In Conversation with Fiona Sampson Ahren Warner


AHREN WARNER: You begin Folding the Real with the poem 'But Summer Light', which has a slightly oblique, wonderfully deft rapport with Kant's first critique ('the light / seems solid as any ding-an-sich'). Philosophy, and the philosophical canon, recur in your work. Don Paterson has talked about the possibility of poetry as a form of philosophy, as a form of thought, and I wondered about this possibility for you, but also about the insistence throughout your work on philosophical thought as phenomenon or simply as part of your experiential material?

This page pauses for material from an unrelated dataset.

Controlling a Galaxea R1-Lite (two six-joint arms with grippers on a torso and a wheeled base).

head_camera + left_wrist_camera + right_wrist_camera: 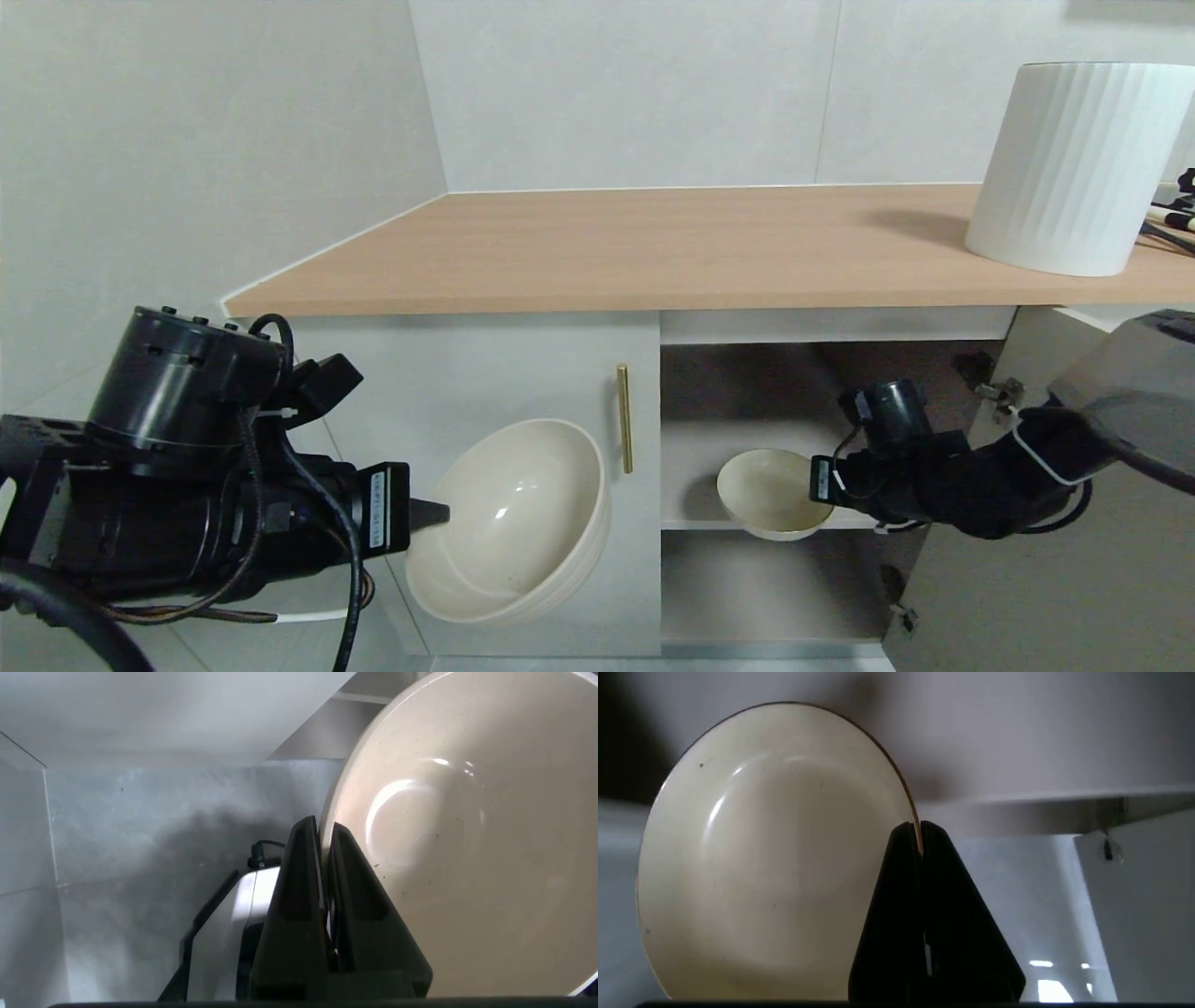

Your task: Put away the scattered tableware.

FIONA SAMPSON: This covers most of what's going on in my head when I'm writing, really! I think you're right about these two facets, the experiential and the reflexive. I couldn't agree more with Don about poetry as a form of thought, or, to put it in active terms, as a way of thinking. That's not the only thing it is, and it's a musical way of thinking, but it's a way of thinking, nevertheless, in language. In poetry, our relationship with language might be intensified, there may be all sorts of quantitative shifts - between the relative proportions of observation and logic, just for instance - but there isn't a qualitative transformation. That's to say, we always expect language to do our thinking for us, in some way, and in a poem that's just as critical as in an essay.

I'm extremely interested however in certain aspects of human experience, ...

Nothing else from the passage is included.